> _Data provided_
● ● ● ●
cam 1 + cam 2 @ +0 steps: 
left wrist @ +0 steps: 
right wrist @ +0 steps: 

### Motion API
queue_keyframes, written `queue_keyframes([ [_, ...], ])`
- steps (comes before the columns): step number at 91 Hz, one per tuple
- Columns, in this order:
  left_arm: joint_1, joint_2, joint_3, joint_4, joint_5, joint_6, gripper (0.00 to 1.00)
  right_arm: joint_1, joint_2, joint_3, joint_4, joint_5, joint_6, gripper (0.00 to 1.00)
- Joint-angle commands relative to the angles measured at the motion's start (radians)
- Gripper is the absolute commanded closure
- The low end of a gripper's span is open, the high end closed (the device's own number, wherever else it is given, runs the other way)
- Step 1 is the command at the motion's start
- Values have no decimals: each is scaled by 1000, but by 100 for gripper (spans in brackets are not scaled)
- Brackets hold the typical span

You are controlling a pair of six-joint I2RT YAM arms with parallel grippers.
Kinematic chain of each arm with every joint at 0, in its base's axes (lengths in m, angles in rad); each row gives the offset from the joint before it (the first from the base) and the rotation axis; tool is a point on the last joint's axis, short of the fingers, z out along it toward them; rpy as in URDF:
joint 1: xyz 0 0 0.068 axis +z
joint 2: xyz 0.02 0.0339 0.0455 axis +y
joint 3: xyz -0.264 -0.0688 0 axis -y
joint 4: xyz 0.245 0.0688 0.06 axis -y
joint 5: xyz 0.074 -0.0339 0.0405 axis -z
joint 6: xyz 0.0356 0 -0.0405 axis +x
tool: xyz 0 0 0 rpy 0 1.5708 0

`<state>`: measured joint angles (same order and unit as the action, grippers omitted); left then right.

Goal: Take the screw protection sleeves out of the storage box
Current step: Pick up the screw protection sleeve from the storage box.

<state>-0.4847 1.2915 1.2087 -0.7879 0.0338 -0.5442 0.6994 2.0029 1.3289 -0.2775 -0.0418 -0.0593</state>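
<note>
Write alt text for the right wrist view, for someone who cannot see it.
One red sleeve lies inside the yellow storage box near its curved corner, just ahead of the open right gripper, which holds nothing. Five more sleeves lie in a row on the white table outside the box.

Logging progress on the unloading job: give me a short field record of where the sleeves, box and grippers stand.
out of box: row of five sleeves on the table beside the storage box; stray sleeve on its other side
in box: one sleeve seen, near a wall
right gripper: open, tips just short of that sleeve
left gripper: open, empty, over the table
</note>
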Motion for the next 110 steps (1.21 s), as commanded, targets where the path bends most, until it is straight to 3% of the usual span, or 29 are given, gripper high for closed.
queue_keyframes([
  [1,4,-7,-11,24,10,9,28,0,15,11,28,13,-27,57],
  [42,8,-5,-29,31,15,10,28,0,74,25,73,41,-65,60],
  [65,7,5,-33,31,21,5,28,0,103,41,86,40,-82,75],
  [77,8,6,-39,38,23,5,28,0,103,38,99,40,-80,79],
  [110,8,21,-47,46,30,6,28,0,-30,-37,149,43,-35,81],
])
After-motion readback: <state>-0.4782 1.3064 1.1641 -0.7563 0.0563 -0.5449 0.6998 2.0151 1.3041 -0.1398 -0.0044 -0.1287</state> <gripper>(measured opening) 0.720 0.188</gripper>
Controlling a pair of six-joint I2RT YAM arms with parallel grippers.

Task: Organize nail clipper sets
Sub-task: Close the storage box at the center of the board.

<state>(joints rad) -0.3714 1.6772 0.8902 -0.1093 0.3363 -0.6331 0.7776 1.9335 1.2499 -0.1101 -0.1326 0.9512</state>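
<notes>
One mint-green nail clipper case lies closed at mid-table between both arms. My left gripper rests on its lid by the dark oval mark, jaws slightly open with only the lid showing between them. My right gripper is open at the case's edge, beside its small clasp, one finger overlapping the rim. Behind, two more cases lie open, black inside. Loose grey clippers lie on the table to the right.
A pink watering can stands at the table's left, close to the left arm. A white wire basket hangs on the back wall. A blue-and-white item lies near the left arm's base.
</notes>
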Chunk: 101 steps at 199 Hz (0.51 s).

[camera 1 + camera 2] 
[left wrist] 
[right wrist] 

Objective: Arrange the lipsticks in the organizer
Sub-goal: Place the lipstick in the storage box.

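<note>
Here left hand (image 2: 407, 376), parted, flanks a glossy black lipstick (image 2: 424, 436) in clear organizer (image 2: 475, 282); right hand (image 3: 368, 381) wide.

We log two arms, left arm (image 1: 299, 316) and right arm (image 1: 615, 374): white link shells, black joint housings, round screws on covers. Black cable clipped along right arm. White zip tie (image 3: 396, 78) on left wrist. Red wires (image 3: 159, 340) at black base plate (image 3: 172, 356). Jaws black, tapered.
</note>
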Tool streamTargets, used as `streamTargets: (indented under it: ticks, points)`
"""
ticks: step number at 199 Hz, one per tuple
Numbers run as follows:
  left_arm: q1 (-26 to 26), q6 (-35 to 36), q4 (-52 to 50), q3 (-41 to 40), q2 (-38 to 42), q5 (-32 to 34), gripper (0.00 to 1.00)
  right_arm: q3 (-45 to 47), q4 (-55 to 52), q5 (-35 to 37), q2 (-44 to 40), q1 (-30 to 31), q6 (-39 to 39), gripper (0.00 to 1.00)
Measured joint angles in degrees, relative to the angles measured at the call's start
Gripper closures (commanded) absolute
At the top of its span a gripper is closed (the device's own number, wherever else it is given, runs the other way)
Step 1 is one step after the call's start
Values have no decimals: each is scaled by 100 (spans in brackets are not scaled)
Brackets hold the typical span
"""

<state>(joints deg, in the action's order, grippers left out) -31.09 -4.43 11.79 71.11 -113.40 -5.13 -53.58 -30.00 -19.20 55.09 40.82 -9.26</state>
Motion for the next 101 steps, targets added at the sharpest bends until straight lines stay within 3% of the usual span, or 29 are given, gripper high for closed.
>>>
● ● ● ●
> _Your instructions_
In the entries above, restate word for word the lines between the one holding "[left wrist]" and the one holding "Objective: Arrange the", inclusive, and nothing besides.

> _Answer for this exercise_
[left wrist] 
[right wrist] 

Objective: Arrange the lipsticks in the organizer

What this exercise asked for has been supplied.